Mais attention, “Un chien qui hurle” est beaucoup plus que le récit des aventures décousues d’une bande de trentenaires frappés du syndrome de Peter Pan… non, c’est aussi un roman qui dit la difficulté à trouver sa place dans la vie. William Démenzies a eu un temps les bonnes cartes dans les mains mais son jeu s’est brouillé et chacune de ses actions semble l’entraîner inexorablement vers un abîme sans fond.
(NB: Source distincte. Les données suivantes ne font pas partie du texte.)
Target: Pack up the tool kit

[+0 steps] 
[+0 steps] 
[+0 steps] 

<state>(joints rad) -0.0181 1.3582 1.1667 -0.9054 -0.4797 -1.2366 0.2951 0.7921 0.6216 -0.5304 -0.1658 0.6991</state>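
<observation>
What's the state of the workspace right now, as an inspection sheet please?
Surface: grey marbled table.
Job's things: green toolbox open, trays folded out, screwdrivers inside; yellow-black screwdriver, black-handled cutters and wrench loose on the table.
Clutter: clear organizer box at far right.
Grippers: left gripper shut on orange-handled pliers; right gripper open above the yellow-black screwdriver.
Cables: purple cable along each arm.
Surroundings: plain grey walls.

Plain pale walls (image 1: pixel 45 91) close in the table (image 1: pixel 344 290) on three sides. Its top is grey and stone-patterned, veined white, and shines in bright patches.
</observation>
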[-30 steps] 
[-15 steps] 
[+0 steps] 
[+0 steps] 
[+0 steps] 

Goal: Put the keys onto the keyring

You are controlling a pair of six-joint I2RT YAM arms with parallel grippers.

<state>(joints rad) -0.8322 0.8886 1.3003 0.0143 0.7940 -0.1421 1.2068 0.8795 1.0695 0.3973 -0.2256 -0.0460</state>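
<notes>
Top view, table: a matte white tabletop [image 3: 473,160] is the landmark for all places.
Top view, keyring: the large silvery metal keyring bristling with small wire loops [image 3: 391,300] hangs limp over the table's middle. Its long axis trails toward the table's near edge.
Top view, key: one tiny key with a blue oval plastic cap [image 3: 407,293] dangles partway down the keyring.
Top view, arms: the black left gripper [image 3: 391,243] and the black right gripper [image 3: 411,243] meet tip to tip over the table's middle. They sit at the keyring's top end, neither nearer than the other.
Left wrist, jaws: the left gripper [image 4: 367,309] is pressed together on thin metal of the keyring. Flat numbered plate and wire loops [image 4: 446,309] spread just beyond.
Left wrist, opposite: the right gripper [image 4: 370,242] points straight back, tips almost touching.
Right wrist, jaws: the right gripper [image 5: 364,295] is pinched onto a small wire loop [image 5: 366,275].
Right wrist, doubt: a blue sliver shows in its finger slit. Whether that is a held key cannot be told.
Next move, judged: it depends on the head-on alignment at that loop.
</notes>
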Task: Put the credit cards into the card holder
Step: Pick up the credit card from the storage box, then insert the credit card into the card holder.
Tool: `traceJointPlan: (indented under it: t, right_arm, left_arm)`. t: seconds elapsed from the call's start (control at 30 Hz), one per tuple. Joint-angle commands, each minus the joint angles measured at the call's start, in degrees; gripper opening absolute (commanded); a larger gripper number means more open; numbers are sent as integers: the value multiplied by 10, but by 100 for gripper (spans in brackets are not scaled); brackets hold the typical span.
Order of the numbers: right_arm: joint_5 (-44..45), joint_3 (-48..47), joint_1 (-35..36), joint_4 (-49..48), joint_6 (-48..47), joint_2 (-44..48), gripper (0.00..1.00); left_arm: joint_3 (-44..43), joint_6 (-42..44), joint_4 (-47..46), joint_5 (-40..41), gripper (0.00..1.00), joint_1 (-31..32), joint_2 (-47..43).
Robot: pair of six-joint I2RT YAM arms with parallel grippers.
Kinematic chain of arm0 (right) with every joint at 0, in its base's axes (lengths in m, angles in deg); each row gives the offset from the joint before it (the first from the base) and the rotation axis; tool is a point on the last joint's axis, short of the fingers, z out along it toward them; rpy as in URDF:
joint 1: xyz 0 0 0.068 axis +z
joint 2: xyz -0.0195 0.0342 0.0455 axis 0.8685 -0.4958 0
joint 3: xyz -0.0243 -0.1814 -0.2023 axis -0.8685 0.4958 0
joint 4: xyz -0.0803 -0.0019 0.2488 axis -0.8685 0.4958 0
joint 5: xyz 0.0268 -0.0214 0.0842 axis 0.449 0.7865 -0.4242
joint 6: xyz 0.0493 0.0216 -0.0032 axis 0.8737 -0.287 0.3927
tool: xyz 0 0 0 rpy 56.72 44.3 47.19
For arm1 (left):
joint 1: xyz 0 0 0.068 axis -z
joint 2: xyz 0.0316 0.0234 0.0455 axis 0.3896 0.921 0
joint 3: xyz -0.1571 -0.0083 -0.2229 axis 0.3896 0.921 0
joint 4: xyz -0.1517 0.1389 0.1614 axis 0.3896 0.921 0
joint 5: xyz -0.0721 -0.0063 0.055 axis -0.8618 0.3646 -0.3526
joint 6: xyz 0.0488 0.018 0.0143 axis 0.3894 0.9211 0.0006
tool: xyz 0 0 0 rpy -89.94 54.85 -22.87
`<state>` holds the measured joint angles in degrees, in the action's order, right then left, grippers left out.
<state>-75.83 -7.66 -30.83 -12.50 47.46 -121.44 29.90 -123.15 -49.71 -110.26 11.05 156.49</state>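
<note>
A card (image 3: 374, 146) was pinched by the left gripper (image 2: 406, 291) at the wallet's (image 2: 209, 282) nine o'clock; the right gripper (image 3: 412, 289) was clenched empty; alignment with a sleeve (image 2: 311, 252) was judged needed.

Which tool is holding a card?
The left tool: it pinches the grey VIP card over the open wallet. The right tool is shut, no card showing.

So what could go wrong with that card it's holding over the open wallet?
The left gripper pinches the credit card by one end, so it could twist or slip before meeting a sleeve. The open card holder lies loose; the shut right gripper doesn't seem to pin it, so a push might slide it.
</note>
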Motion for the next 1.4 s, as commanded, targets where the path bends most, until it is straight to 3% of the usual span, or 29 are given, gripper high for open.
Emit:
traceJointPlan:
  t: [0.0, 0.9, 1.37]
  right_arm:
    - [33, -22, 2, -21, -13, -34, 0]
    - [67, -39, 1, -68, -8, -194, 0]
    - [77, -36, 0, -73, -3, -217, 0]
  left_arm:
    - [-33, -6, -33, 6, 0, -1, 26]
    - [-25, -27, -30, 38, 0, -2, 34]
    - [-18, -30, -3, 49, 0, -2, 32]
On comprend rapidement le sens profond de la citation d’Eluard placé en exergue du roman : “ C’est tout au fond de cette horreur qu’il a commencé à sourire.”

Enfin, cette oeuvre romanesque toute droit sortie des brumes du Nord – la ville où se déroule l’action porte un nom bien calibré pour la circonstance : Dancienne, sans doute tout près du Marchienne de Zola… – est aussi une oeuvre qui dépeint la relation père-fils dans un théâtre d’ombres. Tout vient de là d’ailleurs, “Un chien qui hurle” est le roman des rendez-vous manqués entre le père, Georges Démenzies, et son fils William. L’abîme nait toujours d’une blessure et celle-là est béante. L’affection du père pour le fils est à marée basse et pourtant un lien indéfectible les unit. Denis Parent trempe son encre dans une flaque de douleur mate, sans écho, où la solitude vient croiser l’incompréhension et la déchéance.

Suivez les pas de l’écrivain dans les rues de briques rouges de Danciennes, pénétrez avec lui dans l’univers de William Démenzies, le prof de Lettres qui n’a peur de rien… vous ne serez pas déçus !

ARCHIBALD PLOOM (2011)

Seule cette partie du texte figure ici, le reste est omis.